Another way in which corruption emerged was through the university’s dependence on the state for the largest part of its budget, for approval of new programs and new hires, and for appointment of a board of trustees that would oversee its governance. That dependence encouraged the university administration to forge ties with individual politicians and motivated those politicians, in turn, to seek university jobs and related benefits for themselves, their relatives, and constituents. The most egregious case of this kind of political cronyism was demonstrated when one school dean hired the chair of a legislative budget committee to carry out nominal duties but primarily to ensure that state funds were directed to his school.
Opportunities for corruption also emerged as a result of the university’s embeddedness in the state, regulatory agencies, service providers, and the local communities in which its campuses were located. Although embeddedness in social networks normally serves to foster trust and discourage misconduct, at UMDNJ many kinds of embedded relationship had the opposite effect. Negative effects followed when relations were controlled by those with the discretionary ability to allow unfair access to benefits. For example, when administrators could offer contracts that avoided state requirements on letting bids, the relations they built with service providers encouraged reciprocity.

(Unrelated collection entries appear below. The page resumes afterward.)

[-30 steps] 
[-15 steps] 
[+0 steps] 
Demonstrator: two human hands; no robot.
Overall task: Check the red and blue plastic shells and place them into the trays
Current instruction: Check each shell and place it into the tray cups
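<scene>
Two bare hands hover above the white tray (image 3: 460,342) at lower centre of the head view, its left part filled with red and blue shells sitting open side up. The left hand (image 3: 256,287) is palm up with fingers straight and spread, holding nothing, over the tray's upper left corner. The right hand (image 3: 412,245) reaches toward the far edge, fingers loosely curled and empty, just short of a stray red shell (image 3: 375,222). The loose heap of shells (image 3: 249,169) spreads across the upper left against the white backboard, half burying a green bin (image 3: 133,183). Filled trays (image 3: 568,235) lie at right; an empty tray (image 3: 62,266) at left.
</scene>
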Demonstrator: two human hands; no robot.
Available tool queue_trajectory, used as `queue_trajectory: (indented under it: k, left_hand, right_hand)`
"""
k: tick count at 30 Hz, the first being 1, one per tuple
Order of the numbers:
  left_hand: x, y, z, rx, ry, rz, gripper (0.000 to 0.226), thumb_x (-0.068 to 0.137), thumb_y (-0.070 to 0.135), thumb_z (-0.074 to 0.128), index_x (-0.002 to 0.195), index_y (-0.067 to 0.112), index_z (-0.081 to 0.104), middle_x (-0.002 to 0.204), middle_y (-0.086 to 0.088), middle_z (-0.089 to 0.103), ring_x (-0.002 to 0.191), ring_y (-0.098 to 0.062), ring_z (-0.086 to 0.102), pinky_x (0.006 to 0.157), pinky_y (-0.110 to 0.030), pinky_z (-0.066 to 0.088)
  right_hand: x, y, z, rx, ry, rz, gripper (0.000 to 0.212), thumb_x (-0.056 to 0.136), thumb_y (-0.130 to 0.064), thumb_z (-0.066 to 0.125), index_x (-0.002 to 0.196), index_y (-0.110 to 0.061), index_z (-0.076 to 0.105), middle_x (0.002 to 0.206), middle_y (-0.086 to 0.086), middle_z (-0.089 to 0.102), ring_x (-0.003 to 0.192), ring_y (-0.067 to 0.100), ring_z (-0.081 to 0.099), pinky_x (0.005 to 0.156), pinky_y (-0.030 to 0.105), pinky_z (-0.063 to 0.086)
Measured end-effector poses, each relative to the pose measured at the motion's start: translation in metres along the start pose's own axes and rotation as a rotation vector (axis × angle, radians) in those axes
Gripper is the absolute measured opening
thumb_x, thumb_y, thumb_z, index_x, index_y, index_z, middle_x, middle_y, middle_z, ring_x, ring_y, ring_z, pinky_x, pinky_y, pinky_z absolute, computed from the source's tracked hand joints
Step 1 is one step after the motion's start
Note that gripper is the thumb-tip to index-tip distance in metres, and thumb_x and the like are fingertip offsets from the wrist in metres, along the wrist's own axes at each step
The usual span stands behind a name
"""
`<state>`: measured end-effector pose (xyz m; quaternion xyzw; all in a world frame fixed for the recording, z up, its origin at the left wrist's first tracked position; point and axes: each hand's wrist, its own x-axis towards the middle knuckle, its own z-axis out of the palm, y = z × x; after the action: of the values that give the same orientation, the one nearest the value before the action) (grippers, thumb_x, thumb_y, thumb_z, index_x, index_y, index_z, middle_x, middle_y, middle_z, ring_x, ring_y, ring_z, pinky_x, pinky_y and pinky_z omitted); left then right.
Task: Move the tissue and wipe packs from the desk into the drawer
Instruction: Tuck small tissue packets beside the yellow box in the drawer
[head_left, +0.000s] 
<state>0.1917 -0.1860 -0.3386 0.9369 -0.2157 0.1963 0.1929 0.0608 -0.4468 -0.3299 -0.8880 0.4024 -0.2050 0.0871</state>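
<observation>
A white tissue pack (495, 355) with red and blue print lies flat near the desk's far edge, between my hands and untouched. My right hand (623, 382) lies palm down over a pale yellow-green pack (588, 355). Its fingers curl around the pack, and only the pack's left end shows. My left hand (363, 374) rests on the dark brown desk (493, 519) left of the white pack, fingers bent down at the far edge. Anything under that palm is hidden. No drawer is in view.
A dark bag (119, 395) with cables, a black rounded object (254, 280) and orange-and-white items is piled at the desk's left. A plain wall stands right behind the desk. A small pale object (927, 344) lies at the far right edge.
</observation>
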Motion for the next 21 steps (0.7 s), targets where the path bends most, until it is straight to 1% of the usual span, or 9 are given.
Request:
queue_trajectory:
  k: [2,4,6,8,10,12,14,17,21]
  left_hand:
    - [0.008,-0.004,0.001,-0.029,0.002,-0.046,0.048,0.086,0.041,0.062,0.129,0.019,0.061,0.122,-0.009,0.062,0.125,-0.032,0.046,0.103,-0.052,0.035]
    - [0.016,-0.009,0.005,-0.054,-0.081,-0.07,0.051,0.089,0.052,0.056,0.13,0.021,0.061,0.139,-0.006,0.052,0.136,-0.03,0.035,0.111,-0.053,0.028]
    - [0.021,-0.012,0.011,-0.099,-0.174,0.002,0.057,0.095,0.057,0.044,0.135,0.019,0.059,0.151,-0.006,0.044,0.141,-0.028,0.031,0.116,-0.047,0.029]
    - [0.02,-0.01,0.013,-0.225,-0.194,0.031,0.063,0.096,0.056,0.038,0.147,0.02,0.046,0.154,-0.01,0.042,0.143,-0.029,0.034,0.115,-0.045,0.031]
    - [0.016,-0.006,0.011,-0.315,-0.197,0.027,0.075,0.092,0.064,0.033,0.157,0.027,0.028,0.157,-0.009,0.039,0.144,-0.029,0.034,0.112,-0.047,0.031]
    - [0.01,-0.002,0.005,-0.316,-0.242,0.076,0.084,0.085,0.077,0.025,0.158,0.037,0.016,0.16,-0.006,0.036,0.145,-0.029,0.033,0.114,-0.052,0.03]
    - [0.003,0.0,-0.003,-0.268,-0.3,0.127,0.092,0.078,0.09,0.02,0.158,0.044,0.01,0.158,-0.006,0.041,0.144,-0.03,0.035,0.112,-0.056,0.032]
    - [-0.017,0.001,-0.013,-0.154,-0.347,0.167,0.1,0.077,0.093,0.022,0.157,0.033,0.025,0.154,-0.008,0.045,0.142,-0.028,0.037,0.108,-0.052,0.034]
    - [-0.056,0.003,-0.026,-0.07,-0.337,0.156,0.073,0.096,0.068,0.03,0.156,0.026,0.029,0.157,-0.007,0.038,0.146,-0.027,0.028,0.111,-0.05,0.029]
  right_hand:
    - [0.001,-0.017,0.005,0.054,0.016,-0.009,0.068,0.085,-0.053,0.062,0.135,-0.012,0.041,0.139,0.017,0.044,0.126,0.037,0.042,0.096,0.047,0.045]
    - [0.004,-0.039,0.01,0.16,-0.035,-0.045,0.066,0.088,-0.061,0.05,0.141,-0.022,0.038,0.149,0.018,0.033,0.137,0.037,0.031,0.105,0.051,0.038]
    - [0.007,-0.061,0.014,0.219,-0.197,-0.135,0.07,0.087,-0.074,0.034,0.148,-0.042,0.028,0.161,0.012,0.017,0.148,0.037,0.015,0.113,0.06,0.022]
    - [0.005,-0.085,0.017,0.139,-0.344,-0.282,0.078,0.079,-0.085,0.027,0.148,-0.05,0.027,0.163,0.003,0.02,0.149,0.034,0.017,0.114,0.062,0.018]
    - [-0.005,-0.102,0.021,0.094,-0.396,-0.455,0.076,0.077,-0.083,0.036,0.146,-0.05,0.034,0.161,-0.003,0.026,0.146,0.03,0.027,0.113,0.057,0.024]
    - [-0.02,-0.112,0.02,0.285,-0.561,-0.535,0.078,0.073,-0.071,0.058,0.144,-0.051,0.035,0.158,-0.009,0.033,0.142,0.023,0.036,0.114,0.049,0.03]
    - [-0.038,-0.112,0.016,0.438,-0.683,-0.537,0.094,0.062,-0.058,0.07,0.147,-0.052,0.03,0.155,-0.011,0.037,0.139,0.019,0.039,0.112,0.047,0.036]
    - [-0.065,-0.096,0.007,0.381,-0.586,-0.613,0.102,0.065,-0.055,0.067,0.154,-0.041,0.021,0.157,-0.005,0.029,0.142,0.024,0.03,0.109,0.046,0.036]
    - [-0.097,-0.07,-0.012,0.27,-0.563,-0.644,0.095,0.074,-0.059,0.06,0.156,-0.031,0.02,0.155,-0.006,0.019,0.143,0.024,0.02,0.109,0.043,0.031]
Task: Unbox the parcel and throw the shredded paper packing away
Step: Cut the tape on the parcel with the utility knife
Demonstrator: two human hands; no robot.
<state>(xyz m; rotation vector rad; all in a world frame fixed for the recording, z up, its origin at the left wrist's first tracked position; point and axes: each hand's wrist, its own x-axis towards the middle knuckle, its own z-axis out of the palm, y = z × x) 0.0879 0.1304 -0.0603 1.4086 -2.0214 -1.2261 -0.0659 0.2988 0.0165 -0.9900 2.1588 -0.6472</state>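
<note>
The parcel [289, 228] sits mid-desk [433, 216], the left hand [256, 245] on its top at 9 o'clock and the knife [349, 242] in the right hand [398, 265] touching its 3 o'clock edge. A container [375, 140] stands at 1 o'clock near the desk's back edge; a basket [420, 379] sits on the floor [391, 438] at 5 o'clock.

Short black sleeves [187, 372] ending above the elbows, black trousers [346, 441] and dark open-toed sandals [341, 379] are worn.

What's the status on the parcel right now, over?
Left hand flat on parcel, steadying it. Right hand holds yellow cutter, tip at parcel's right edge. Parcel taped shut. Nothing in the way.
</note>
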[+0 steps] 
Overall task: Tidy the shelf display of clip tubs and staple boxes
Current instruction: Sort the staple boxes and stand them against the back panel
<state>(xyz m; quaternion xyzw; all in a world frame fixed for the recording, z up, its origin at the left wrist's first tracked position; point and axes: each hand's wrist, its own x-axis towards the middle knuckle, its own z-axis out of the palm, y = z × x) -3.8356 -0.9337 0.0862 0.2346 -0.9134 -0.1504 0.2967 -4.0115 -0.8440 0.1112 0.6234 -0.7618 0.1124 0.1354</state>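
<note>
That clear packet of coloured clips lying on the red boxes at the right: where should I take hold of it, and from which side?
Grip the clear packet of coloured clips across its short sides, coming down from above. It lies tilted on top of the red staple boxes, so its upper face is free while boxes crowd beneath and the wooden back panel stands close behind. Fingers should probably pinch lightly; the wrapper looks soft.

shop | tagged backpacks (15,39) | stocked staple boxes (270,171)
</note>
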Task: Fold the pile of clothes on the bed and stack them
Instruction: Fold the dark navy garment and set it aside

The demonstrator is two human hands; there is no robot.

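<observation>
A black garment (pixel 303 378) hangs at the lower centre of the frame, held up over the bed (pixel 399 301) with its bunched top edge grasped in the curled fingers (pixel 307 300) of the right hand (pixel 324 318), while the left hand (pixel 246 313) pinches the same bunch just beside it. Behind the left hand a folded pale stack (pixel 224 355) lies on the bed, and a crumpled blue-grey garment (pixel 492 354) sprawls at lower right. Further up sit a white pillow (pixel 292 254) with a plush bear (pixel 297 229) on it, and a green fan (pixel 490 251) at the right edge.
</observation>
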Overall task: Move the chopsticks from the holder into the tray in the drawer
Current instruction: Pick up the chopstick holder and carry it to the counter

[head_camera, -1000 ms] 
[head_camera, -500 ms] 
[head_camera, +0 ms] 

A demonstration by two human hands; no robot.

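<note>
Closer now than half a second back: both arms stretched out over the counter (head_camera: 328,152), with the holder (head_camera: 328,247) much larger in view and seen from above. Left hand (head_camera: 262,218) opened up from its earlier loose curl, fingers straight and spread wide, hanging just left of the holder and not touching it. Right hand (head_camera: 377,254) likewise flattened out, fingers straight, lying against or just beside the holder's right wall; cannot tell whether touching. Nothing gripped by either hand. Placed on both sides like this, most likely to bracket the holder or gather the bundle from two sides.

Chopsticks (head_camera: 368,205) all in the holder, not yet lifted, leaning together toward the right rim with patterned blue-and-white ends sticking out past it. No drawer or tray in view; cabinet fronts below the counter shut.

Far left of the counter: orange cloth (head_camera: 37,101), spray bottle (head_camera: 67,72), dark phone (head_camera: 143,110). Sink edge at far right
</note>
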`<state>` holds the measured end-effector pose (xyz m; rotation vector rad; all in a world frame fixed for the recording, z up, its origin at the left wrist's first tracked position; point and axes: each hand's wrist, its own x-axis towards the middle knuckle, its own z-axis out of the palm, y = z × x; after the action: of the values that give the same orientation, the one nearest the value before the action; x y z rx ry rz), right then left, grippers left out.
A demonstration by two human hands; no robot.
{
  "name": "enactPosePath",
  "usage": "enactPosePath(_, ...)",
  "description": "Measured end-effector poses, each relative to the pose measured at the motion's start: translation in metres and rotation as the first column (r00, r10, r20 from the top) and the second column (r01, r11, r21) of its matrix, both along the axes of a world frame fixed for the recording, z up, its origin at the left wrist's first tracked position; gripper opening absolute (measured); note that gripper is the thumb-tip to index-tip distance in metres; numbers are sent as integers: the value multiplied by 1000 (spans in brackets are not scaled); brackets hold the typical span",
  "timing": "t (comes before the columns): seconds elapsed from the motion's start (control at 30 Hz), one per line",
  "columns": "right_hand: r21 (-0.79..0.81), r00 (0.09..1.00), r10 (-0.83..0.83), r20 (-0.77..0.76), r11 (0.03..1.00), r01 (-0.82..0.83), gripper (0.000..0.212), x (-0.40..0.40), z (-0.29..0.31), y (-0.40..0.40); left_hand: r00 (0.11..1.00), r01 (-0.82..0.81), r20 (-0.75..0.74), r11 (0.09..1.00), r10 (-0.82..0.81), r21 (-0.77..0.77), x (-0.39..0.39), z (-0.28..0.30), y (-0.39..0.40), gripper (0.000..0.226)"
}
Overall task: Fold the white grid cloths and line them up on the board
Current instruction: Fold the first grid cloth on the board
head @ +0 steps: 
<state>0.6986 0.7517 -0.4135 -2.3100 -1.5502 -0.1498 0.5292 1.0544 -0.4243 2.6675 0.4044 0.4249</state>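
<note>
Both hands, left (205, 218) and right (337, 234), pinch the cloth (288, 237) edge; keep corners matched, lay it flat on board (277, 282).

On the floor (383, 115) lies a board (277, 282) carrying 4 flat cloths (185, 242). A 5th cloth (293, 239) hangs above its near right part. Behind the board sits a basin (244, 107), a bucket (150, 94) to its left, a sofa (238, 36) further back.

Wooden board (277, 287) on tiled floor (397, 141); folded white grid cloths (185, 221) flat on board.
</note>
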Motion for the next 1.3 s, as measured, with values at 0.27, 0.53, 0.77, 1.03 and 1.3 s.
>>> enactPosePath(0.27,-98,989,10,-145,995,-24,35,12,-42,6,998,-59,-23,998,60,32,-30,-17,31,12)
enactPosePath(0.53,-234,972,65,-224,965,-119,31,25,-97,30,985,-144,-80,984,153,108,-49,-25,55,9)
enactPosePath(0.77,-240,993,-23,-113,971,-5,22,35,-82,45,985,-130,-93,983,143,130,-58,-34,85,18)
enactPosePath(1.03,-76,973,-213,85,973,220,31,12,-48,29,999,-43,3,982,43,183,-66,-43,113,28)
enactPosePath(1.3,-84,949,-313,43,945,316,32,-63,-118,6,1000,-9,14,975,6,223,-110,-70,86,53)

UMDNJ was formally dissolved by the NJ legislature, with its schools in Newark and New Brunswick going to Rutgers University and the remainder to Rowan University. Its break up was not directly the result of its corruption but that corruption did make it vulnerable to other political agendas. But the lessons to be learned from UMDNJ’s experiences remain.
Many other large universities are organized in similar ways and all have had to contend with major changes in relations with the state and in the biomedical sciences and with increased demands for accountability. Those with their own teaching hospitals face serious financial crises and some have adopted the same fraudulent billing practices that undermined UMDNJ. Among the things to be learned is the need for transparency in every part of the university. Faculty must be given a voice in how the university sets its goals and in how it is administered. UMDNJ avoided this by abolishing its faculty senate. UMDNJ demonstrated how much a diverse and physically dispersed university needs ways to build a community of colleagues with shared objectives.